I know Nic Moses even though I never met Nic Moses.
If you look closely at the background of the OutKick 360 studio set you’ll find a stone marker with the inscription “Nic Is Here!”. It’s in memory of Sgt. 1st Class Frederic Nicholas “Nic” Moses, a decorated Green Beret who died 10 years ago at the age of 26.
Two of his closest friends are also great friends of mine, and if you’re hanging with me, Chad or Paul in Nashville, chances are Craig Nance and Aaron Bell are close by.
And every weekday afternoon, so is Nic Moses of the 5th Special Forces Group.
Craig and Aaron asked us if we’d allow them to display their ‘Nic stone’ in the studio with us so his family and friends could tune in to see him through the same memorial marker his brothers, sisters and closest friends received at his burial in 2012. Their hope is he continues to live through listeners who ask us “so what is that all about?” when getting a tour of 6th and Peabody or while interacting in the livestream chat.

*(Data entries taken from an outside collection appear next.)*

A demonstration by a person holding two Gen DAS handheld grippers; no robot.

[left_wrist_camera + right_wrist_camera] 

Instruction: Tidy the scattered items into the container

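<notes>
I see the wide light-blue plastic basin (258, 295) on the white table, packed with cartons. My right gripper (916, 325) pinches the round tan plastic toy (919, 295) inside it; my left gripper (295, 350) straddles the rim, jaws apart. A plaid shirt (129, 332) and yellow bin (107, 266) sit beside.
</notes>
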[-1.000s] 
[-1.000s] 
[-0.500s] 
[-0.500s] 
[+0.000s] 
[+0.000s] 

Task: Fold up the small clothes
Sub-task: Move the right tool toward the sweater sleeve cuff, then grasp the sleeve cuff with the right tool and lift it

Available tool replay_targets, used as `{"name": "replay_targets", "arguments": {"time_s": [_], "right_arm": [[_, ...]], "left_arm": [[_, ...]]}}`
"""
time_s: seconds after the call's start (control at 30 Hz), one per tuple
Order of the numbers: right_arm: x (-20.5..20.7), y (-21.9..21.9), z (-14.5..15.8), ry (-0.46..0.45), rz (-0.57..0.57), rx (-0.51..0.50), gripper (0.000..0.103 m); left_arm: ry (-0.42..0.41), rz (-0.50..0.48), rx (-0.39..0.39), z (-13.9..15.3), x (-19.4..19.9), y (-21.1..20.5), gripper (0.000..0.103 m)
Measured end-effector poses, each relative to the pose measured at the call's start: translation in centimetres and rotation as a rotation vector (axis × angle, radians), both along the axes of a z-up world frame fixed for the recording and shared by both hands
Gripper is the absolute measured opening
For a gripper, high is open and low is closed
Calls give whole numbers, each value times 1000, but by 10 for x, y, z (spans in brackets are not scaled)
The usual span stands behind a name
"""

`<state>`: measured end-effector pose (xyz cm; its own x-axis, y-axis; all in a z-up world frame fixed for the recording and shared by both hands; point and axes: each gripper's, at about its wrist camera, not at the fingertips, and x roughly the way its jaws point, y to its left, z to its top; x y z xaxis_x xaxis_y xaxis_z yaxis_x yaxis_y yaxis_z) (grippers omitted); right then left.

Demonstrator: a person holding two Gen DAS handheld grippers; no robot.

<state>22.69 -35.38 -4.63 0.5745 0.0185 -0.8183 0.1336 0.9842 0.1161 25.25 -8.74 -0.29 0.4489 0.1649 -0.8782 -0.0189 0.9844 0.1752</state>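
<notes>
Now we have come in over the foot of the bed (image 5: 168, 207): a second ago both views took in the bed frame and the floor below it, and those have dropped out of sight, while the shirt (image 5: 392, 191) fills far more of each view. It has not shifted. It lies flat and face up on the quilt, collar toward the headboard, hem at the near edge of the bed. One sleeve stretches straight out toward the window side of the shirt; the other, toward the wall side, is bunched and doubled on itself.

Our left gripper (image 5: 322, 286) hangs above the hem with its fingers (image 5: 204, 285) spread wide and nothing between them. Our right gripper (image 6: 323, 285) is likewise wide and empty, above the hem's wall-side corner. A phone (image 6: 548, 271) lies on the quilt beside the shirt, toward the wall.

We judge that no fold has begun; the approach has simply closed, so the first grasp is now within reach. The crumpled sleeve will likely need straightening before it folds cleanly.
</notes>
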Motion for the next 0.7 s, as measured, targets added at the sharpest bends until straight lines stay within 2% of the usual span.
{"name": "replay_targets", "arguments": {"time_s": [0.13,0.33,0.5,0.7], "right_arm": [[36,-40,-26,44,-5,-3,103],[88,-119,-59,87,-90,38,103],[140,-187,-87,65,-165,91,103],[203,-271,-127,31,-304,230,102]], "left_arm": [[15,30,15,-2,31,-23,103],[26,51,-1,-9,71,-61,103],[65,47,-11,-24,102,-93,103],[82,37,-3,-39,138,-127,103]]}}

This Memorial Day weekend, I’m telling his story (from what I’ve learned through his closest friends) because I believe it’s important to put a face with those who sign up for military service, willing to lay down their life for their country.
Nic joined the army as a 19-year-old student at Missouri State University and quickly became known for his dependability by his superiors and his sense of humor by his peers. He loved his family, music, movies and the St. Louis Cardinals.
Over a five year span from 2007 to 2012, Nic completed three deployments to Iraq for Operation Iraqi Freedom and Operation New Dawn, then a fourth deployment to Afghanistan for Operation Enduring Freedom. He had just returned to Fort Campbell, Kentucky for a brief training cycle on March 6, 2012, after which he was scheduled to rejoin his team in the Baghlan Province of northern Afghanistan to continue fighting al Qaeda terrorists.
Memorial Day honors United States military members who bravely served our country but didn’t return home. In Nic’s case, he never returned to his team in Afghanistan.
Nine days after returning to Fort Campbell for special training Nic was shot five times in his home by a former Army soldier, Benjamin Schweitzer, who was staying as a guest in the house. Moses and Schweitzer had both been assigned to the 5th Special Forces Group of the United States Army, but Schweitzer had reportedly just been demoted and later testified in court he had taken ketamine that night, and later woke up believing Moses was an intruder in the home. A jury found him guilty of reckless homicide, and he received a maximum sentence of four years in prison.
The details of Nic’s death aren’t where the focus should be. Instead, we should be inspired by his bravery and his passion for serving his country for four tours, something he did in large part to protect our freedoms, but also to see the world and develop a greater appreciation for life.
These are things Nic believed in, and what he echoed through an essay he copied to his mother in a 2010 email.
Edmund Carpenter II was only 17 in 1938 when he wrote “Before I Die,” a look at five things he wanted to experience in life before he died. There are several similarities between Moses and Carpenter. Both served our country, and like Nic, Carpenter was awarded a Bronze Star for his military service. And both checked off all of the life goals from the essay.
Carpenter’s Five Life Goals
1. Do something truly great
“Before I die I want to know that I have done something truly great, that I have accomplished some glorious achievement the credit for which belongs solely to me. I do not aspire to become as famous as a Napoleon and conquer many nations; but I do want, almost above all else, to feel that I have been an addition to this world of ours. I should like the world, or at least my native land, to be proud of me and to sit up and take notice when my name is pronounced and say, ‘There is a man who has done a great thing.'” **Before I Die by Edmund N. Carpenter II**
I didn’t meet Nic Moses, though I think about what he was like every time I see his stone marker in our studio. As I’ve learned more about him, his story, and what he stood for, I’ve recently thought about the final line from that paragraph of Edmund Carpenter’s essay. Maybe Nic only read it once and forwarded it on in an email, not thinking much about it, but he — just like every American we honor for their ultimate sacrifice on Memorial Day — accomplished the five things Carpenter wished to live out just as his life was getting started.
Nic’s life had a tragic ending from every angle, and especially this weekend, my heart goes out to Nic’s family and friends, like Craig and Aaron.
I know they’re remembering Nic Moses, a truly great American soldier.
As long as his friends want to keep it in the OutKick 360 studio, the Nic stone won’t leave. Nic Is Here!
Please take a moment to remember our lost veterans and their families this Memorial Day. They paid the ultimate price for the freedoms we enjoy.